Monday, October 5, 2015

Outbox/Inbox: Personal Recommendations from The Writer's Center

In the inaugural post in our Outbox/Inbox series, communications and marketing intern Claire Handscombe tells us about the last book she read, the one she is reading, and the next one on the list.

I am a huge “West Wing” fan, so it’s always exciting to find books with links to the show, however tenuous. Mary-Louise Parker’s recurring guest character, Amy Gardner, is one that I alternately hate to love and love to hate—complex emotions that have inspired much of what I write. I’ve also seen her in a couple of plays, and she is fabulous. I couldn’t wait for November 10thDear Mr. You’s official release date. Luckily, I didn’t have to;  I managed to snag an advanced review copy, and I got reading immediately. 
Dear Mr. You is a memoir with a twist: it’s written as a collection of letters to the men in the author’s life—some real, some imagined. It’s quirky, smart, playful, trippy at times, exactly as I imagine Mary-Louise Parker herself to be. If you're after the salacious tell-all the media seemed to think this would be, don't bother. She's far classier than that, and so is this memoir.

She doesn't name the men she is addressing, and while one or two of them might be guessable if you have your finger on the pulse of celebrity gossip (I don't), I very much doubt that it was her intention for us to read it this way. This is a book full of heart and tenderness, desperately sad at times, witty at others. It was fascinating to get an insight into who Mary-Louise Parker was before she was Mary-Louise Parker, too: incapable of learning to juggle in 
what might be my favorite chapter, Perennially Unpopular at School. Hope for us all, maybe?

There are few things I love more than a good book-related bargain. I spend far more time than I should mindlessly scrolling through Book Twitter, and last night, when I couldn’t sleep, Exit Stage Left popped up on my timeline, and I snagged it for my Kobo for just $1.99. know there have been endless think pieces on why grownups shouldn’t read Young Adult literature, and I’m actually sympathetic to some of the arguments, but honestly? Sometimes, that’s just what I’m in the mood for. There’s something about the earnestness and the depth of emotion and the high stakes of adolescence that still appeal to me on a visceral level; there’s also, often, something deeply raw and unpretentious about such books, and that can be a breath of fresh air in between a literary memoir and a Shakespeare play, or when my brain is addled by anxiety and by the aforementioned lack of sleep. Obviously didn’t just buy this because it was cheap, though. I bought it because it’s partly about acting and the theater, and I am a) slightly obsessed with these themes and b) not unrelatedly, currently working on a novel 
in which they are very much, ahem, center stage. This novel is apparently “perfect for fans of Fame,” and that sounds like me. Ruined dreams of Broadway stardom and the torture of watching someone else get what you want— a boy, a role, both—add another layer to what I love about the emotional intensity of Young Adult novels. I think this is going to be fun. 

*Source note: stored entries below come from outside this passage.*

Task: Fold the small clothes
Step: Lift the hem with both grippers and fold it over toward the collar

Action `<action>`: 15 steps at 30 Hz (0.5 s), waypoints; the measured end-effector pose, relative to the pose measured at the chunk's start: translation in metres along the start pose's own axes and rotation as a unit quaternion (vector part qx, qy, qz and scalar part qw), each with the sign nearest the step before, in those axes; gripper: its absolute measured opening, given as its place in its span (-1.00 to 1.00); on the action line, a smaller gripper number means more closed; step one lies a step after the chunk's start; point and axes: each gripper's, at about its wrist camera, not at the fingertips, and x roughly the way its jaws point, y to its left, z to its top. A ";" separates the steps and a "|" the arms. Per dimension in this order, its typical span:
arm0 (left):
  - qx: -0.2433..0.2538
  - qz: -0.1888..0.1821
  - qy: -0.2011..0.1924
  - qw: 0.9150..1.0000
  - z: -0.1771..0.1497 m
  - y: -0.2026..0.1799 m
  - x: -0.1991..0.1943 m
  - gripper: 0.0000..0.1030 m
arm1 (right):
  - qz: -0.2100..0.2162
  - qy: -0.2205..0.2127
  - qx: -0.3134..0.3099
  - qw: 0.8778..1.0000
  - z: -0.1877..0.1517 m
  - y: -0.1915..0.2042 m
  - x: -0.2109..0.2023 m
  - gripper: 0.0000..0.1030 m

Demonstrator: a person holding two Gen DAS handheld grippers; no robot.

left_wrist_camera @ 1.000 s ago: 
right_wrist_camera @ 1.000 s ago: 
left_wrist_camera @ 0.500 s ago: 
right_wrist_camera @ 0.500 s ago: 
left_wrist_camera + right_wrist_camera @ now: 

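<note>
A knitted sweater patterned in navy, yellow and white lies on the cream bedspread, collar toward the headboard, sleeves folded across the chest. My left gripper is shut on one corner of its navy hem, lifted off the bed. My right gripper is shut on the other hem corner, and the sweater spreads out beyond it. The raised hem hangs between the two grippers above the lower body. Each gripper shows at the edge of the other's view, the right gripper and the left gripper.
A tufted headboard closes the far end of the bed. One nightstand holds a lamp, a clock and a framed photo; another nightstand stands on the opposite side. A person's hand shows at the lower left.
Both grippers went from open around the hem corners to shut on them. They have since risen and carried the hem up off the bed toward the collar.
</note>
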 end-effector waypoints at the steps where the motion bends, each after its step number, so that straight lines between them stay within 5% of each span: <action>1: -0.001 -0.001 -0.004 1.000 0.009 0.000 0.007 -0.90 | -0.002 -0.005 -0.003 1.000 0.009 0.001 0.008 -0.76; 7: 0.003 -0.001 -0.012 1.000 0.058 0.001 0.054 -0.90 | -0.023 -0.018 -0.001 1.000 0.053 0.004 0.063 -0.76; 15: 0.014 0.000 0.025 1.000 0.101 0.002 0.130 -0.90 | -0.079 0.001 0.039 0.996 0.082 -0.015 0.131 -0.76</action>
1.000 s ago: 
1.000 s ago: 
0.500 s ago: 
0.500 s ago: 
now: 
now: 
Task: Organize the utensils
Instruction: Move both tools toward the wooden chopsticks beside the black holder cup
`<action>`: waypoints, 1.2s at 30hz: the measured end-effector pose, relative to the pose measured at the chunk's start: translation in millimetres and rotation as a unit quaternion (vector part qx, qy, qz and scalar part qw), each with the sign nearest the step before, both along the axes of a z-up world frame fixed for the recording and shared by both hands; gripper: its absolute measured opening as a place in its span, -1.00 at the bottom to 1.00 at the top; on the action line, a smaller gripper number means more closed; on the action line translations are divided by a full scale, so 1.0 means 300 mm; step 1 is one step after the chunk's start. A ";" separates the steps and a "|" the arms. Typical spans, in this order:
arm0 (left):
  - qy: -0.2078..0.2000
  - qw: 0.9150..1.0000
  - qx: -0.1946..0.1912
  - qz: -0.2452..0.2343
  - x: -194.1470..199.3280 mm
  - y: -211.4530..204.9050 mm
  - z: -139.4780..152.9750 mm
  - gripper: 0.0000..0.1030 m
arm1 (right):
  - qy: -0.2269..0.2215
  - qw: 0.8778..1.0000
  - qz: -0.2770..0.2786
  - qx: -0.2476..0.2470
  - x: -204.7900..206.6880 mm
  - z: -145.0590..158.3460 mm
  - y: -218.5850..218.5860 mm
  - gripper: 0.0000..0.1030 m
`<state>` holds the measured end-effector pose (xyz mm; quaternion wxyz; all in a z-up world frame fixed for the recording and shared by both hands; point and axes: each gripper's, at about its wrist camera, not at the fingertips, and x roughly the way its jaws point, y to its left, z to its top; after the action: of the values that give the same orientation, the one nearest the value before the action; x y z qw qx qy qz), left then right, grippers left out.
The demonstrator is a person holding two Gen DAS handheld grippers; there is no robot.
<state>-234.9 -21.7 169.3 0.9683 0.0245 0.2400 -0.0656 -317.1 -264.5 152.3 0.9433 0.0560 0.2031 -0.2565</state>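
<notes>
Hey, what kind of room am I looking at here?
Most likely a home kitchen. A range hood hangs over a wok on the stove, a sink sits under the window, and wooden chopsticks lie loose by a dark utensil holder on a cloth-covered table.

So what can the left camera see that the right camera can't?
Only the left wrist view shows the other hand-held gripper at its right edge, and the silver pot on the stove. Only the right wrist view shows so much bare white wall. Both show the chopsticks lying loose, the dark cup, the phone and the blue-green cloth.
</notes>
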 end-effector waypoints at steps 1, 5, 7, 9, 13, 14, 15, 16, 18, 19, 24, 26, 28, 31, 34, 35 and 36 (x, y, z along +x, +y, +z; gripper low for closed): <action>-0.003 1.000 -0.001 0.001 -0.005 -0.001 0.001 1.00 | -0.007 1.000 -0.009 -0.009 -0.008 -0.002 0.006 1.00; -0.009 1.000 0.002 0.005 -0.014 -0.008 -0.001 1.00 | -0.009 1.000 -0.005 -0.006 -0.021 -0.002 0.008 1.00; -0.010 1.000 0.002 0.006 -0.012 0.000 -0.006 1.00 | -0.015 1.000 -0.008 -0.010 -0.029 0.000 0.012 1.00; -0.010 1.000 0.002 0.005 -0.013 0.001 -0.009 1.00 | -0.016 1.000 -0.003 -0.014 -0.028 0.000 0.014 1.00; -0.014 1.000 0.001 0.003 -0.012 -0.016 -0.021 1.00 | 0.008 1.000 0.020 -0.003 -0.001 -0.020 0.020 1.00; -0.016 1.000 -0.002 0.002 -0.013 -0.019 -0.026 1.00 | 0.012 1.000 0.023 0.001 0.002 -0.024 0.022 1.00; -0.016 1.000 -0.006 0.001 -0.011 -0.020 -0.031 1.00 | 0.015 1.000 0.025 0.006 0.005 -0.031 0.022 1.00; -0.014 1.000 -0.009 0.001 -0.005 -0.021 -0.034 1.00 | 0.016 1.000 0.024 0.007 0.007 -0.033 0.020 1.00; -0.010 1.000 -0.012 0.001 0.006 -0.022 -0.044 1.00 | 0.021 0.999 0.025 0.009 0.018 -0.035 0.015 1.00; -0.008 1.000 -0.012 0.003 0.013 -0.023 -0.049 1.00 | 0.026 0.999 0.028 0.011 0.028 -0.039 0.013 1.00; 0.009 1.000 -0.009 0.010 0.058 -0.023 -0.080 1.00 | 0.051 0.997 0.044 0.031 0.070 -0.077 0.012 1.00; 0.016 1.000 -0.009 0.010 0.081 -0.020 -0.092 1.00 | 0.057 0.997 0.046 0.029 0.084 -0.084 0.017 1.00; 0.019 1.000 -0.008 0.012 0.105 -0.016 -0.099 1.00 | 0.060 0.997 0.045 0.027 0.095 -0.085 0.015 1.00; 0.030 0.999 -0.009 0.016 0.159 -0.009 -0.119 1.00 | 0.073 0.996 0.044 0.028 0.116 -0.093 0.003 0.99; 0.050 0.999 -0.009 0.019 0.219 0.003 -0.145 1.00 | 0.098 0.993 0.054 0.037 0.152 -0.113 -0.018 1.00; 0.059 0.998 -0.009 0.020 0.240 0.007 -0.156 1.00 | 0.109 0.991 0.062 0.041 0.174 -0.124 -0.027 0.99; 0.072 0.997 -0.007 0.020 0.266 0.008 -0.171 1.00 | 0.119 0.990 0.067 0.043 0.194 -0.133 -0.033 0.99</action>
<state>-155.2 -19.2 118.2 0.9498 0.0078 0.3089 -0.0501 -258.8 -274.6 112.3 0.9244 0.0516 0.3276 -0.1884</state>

I always have several books on the go, but usually they’re of different genres. At the moment, though, I am partway through three different novels: I started Judy Blume’s In the Unlikely Event, then promptly put it on hold because of its plane crash plot when I was about to fly across the country and back. While I was on the other side of the country, lying on the beach and not wanting to wreck the cover of The Versions of Us, I picked up a book I’ve been looking forward to for ages, Tiny Pretty Things. In much the same vein as Exit Stage Left, its teenage angst and jealousy, first love and dreams of stardom. Plus, ballet. So very, very much in my wheelhouse. It’s also a bit of an argument for unlikeable characters – you wouldn’t want to be friends with them in a million years, but they are so fun to read about.  
I’ve been looking forward to The Versions of Us since I first heard about it last year. Like me, like the author, the main characters, Eva and Jim, studied in Cambridge, where they met. Or where they didn’t: this book has three parallel narratives, Sliding Doors style. It’s an intriguing concept and one that is playing out in interesting ways over the course of an entire lifetime. I’m about half way through, and interested to see what comes next. The Versions of Us comes out in the US in 2016; I had to search high and low to buy it somewhere in the UK that wasn’t going to charge the earth for shipping it across the ocean. came to my rescue in the end.